Comment suivre la sortie en direct depuis la France
L’ESA diffuse les sorties extravéhiculaires en temps réel sur ses plateformes officielles, avec un commentaire en anglais. Le CNES relaie généralement ces retransmissions avec des explications en français, accessibles sans abonnement. Les horaires de passage de l’ISS au-dessus du territoire français sont consultables via l’outil Spot the Station de la NASA — par temps clair, la station est visible à l’œil nu comme un point lumineux traversant le ciel en moins de 6 minutes.
Pour ceux qui souhaitent suivre l’EVA avec un contexte technique, l’ESA publie avant chaque sortie un document de mission détaillant les objectifs, les outils utilisés et la chronologie prévue des opérations.

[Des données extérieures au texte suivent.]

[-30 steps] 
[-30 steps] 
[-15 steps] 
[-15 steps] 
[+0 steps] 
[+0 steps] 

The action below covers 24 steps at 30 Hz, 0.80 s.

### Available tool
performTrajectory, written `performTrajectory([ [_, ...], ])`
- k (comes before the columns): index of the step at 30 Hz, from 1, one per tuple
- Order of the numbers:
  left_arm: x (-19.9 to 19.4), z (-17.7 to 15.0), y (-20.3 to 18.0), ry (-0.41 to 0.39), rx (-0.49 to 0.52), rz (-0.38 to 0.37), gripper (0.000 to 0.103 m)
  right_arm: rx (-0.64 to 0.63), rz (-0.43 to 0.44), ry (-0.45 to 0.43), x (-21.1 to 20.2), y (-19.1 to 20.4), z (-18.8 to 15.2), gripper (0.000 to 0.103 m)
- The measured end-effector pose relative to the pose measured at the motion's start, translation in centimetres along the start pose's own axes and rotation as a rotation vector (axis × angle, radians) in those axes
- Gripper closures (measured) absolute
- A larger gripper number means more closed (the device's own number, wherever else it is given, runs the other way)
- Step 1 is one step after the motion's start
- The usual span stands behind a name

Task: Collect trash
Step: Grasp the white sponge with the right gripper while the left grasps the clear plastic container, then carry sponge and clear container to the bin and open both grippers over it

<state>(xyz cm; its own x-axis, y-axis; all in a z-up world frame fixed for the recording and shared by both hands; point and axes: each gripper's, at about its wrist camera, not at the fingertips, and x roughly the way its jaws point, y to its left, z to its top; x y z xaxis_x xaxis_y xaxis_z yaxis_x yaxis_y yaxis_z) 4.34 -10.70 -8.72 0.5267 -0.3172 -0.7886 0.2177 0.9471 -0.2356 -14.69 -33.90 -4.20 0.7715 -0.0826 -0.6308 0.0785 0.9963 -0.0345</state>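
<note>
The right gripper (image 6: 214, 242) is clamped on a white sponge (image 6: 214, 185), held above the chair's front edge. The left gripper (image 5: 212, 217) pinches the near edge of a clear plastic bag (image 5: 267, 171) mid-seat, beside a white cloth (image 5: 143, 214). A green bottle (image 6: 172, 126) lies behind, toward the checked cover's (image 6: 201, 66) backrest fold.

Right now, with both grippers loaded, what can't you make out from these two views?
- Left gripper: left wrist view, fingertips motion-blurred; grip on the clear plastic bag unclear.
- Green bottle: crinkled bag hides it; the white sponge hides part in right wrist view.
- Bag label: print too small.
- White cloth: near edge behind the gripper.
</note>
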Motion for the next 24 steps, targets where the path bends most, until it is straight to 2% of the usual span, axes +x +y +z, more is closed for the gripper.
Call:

Ce que cette mission ouvre pour la suite du programme spatial européen
L’ISS doit être désorbitée d’ici 2030, selon le calendrier arrêté par les agences partenaires. La génération d’astronautes dont fait partie Adenot sera donc probablement la dernière à travailler régulièrement sur cette station. Les missions futures — vers la Gateway lunaire, voire au-delà — sont en cours de planification, et l’ESA négocie actuellement sa part dans ces programmes avec la NASA et les autres partenaires internationaux.
La sortie du 18 août n’est pas un aboutissement : c’est, pour Sophie Adenot, le début opérationnel d’une carrière qui devrait s’étendre sur les décennies les plus charnières de l’exploration spatiale habitée.